:: REQUIRED WORK ::
Repeat exactly the lines of the entries below from the one with "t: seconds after" through the one with "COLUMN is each", both ends included, and nothing else.

[Collected data]
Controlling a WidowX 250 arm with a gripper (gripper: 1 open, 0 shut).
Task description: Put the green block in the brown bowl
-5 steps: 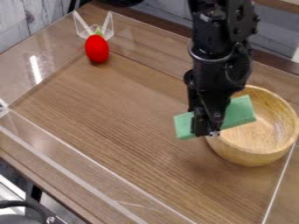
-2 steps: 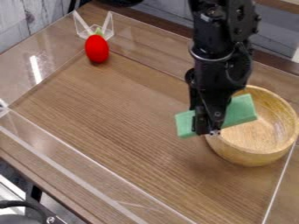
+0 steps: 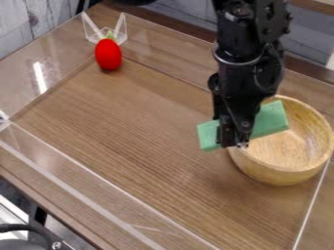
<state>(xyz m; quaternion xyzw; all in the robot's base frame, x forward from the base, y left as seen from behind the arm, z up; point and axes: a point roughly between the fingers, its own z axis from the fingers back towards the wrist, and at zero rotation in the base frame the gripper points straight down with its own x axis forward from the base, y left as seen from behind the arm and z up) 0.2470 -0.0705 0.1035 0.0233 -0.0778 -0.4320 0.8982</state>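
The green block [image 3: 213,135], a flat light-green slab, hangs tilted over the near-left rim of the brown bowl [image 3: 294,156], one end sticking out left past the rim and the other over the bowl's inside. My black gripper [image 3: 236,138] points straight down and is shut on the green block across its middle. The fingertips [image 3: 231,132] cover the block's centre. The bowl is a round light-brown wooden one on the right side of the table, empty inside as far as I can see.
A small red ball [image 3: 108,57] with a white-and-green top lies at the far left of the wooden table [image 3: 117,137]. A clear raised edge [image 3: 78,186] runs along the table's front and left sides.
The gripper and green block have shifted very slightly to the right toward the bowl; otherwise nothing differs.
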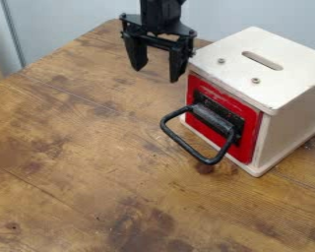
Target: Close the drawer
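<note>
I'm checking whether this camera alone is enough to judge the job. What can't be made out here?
- Inside of the drawer: hidden in the camera view by its front and the cream box.
- Back of the cream box: turned away from the camera.
- Upper part of the arm: cut off by the top edge.
- Markings on the red front: too small and blurred to read.

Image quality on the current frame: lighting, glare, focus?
Camera view: soft, low-res overall; casing top bright, drawer front markings unreadable, gripper dark with little detail, no strong glare on the table.
</note>
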Controlling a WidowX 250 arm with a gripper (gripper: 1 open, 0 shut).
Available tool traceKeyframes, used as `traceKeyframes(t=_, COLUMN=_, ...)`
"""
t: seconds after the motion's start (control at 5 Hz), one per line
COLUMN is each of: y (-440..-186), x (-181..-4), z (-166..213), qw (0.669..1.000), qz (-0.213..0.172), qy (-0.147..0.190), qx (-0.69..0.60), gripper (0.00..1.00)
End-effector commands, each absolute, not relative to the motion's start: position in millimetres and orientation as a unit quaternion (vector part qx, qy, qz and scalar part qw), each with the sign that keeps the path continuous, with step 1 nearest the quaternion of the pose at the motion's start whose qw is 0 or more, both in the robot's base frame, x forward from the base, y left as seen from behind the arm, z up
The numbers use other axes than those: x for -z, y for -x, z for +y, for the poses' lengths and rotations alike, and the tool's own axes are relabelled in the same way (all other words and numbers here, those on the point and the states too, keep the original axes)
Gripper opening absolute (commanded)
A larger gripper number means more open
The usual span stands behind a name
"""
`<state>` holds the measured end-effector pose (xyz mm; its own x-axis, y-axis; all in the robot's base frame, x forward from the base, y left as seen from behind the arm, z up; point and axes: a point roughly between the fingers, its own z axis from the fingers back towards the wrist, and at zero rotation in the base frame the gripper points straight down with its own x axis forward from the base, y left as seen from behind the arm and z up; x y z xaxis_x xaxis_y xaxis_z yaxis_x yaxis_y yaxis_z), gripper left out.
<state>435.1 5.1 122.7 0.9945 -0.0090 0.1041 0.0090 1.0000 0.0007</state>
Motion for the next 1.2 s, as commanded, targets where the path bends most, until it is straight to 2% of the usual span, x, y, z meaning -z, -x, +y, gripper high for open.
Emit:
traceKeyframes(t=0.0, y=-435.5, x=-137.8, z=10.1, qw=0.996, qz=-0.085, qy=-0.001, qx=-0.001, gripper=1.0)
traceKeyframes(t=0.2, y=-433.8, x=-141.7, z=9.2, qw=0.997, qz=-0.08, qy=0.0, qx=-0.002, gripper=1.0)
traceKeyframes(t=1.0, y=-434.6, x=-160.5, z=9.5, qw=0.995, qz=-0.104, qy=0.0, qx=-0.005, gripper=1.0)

:: TASK RESULT ::
t: seconds after the motion's start (control at 5 Hz), one per line
COLUMN is each of: y (-440..-186), x (-181..-4), z (-166..213), qw (0.669..1.000), qz (-0.213..0.172), qy (-0.147..0.190), qx (-0.69..0.60), gripper (0.00..1.00)

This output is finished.